Chapter Twenty-Two

When Briar touched the space between her breasts and gave a choked gasp, Ethan knew exactly why.

He wanted to run his tongue where her fingers touched, but he also knew that was not why she had gasped.

Not yet, anyway.

“Ethan,” she said, and there was smug satisfaction that she had used his name, uncorrected.

He needed to hear her moan it. Scream it.

Soon.

Although he had a feeling she was about to scream it in a much-less-enjoyable manner. His little poison berry. God, what she did to him. The things he wanted to do to her.

“The amulet is gone.”

He could have feigned innocence. She would have believed him.

But it did not suit his purpose. It had nothing to do with not wanting to lie to her.

Not wanting her to be upset in any way, for any length of time.

Ever. It was the long con, as he had told Godric.

He needed to get his crew home. He had promises to keep, the kind that would come for more than just himself if they were broken.

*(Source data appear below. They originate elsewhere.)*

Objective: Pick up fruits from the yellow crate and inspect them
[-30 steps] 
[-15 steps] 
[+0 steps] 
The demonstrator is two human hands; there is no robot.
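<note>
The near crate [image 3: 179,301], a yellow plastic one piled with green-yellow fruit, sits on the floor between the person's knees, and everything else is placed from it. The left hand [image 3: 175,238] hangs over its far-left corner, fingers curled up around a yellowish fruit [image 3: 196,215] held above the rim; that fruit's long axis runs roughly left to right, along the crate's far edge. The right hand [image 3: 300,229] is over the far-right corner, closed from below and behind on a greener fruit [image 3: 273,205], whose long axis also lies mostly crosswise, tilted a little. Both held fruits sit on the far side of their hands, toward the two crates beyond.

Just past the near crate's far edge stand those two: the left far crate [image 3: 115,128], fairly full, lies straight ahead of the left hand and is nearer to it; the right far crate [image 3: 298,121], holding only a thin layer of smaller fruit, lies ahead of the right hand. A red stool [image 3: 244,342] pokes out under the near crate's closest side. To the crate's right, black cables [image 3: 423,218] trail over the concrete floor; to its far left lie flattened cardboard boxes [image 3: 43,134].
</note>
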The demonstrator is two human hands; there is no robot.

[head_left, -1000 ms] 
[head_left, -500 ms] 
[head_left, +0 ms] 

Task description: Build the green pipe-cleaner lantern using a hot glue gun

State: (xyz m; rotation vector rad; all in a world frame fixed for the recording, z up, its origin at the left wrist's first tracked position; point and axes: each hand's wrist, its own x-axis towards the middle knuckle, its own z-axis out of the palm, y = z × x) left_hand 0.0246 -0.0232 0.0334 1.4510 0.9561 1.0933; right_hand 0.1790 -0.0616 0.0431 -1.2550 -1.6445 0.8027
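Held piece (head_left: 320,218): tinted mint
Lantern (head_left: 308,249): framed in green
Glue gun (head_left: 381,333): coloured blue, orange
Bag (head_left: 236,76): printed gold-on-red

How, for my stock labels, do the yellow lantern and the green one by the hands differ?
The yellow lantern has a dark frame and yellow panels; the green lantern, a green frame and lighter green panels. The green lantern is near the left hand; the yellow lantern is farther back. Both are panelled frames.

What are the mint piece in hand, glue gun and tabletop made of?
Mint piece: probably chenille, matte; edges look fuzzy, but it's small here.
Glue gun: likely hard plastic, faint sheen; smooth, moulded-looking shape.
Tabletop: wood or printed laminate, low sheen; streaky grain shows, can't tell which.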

Even if he had considered staying put a little longer for the first time in his life.

He had never cared for gardens or garden walls, tea in pink cups, rose petals in his honey. Not until now. Not until Briar.

But it made no difference. Not in the end.

“I have it,” he said calmly, pulling the loops of silver and pearls from his pocket.

Briar stilled, her eyes going wide. She looked betrayed. “You stole it?”

He twirled the pieces once just to watch the temper flare in her gray eyes. Magnificent. How anyone confused her for a mild-mannered spinster was beyond him. “I did,” he confirmed lazily.

“When did you even—” She stopped. “In the kitchen!” Accusation made her voice husky, her cheeks pink.

Delicious.

Distracting.

She poked him in the chest, hard enough to bruise. It made him want to grin, but he thought it might make her combust.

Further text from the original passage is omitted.